▸ **Data shown**

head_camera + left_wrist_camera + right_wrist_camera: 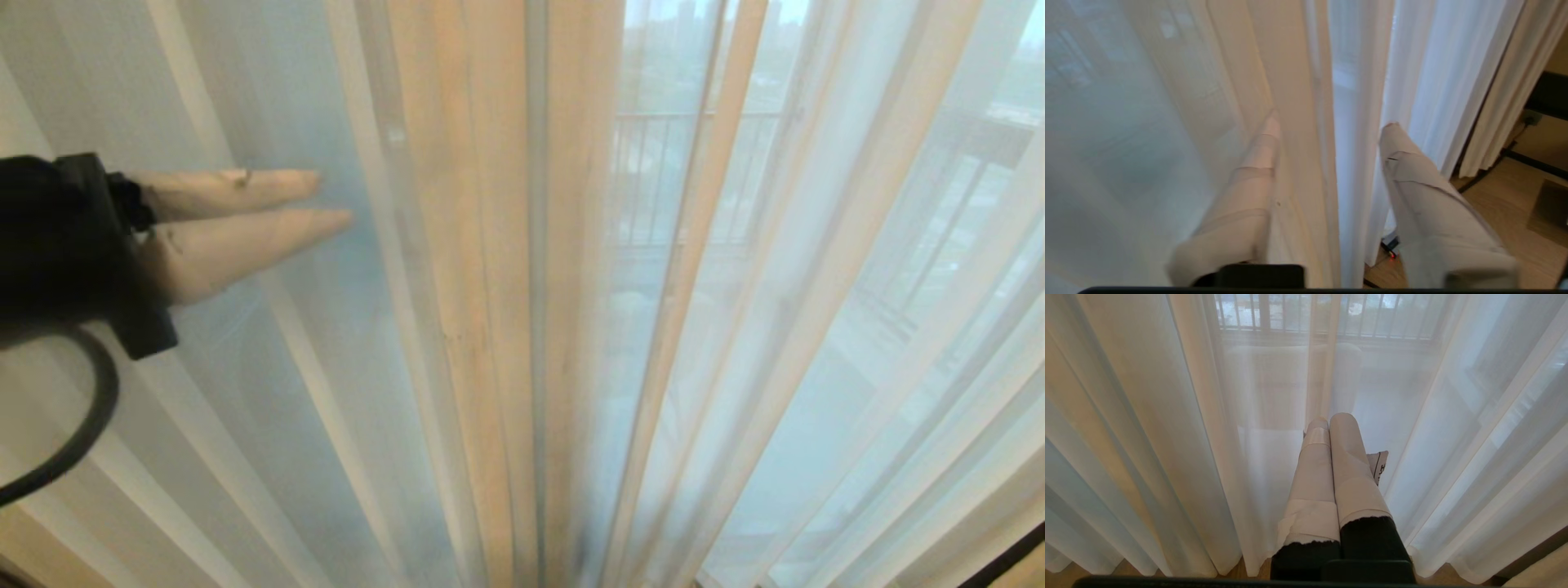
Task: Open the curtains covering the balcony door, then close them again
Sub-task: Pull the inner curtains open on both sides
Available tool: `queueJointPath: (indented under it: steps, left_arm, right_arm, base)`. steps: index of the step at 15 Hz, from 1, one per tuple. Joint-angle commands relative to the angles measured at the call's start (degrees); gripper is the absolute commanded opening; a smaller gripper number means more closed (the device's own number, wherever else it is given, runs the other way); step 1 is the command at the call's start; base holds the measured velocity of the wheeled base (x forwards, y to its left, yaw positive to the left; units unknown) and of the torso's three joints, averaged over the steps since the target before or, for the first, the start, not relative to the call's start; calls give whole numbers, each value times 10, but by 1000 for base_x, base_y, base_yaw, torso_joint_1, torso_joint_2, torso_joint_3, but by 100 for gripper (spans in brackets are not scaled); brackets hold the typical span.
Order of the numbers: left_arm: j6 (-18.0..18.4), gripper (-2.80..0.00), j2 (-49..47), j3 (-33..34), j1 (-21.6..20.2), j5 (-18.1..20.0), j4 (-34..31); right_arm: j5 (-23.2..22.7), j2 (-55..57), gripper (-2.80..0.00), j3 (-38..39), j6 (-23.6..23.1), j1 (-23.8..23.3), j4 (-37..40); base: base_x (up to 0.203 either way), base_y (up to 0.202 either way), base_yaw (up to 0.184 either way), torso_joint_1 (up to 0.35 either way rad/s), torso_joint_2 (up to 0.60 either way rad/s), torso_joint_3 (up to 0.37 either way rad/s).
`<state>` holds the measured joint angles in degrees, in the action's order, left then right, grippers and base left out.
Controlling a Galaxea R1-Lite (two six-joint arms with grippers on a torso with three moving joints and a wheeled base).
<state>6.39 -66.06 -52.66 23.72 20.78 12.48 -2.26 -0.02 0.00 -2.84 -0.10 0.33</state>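
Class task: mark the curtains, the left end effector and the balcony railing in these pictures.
curtains (490, 286): head view, on the thick cream pleat at centre.
left end effector (335, 196): head view, between the two fingertips.
railing (1306, 314): right wrist view, on bars seen through the sheer fabric.

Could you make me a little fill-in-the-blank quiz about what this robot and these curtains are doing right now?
1. The left tool has its fingers spread on either side of a fold of the ____.
2. The right tool hangs in front of the fabric with its fingers pressed ____.
3. Through the sheer curtains a balcony ____ shows outside.

Missing words: curtains; together; railing
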Motion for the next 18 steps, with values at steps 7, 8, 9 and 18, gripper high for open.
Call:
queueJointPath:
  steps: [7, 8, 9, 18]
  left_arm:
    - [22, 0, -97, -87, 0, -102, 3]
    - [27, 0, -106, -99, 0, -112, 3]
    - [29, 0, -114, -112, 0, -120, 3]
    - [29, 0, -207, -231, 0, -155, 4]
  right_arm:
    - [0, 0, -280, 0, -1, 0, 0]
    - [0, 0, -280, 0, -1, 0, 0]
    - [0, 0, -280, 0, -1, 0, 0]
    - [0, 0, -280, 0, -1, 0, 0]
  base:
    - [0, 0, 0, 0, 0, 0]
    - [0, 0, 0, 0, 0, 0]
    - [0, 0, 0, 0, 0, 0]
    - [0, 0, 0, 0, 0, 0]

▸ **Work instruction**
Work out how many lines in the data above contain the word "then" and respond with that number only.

▸ **Task output**
2